### What you are asked to do
A single number is expected: the count of lines in the records below that contain "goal".
■ ■ ■ ■
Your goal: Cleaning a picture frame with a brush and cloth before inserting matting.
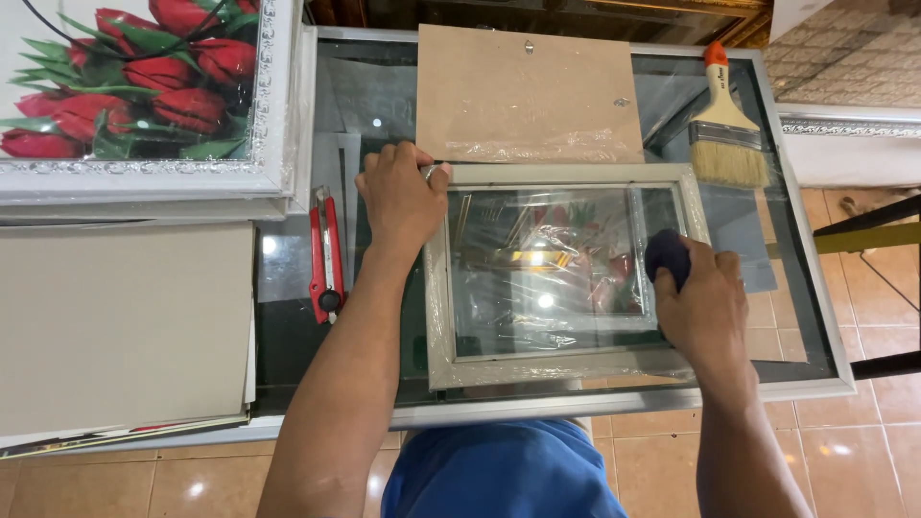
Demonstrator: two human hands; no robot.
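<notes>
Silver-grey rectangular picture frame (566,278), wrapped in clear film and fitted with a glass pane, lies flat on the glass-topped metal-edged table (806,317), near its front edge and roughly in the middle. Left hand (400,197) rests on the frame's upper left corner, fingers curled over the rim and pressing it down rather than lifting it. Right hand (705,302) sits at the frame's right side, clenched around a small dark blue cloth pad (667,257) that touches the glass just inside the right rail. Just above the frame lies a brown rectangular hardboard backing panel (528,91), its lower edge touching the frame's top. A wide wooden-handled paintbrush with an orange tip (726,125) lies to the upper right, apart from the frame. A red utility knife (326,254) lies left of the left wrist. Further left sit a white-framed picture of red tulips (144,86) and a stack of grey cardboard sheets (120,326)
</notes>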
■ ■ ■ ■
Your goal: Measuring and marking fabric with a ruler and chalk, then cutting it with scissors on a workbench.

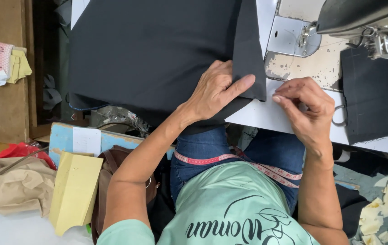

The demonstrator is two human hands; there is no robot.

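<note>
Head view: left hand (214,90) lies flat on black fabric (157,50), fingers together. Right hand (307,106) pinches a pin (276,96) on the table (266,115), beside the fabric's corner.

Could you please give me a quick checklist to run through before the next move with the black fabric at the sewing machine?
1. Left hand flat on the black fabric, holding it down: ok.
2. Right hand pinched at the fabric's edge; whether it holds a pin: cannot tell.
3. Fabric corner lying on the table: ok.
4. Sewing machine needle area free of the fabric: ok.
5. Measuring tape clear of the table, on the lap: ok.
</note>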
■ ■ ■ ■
### Result of this task
2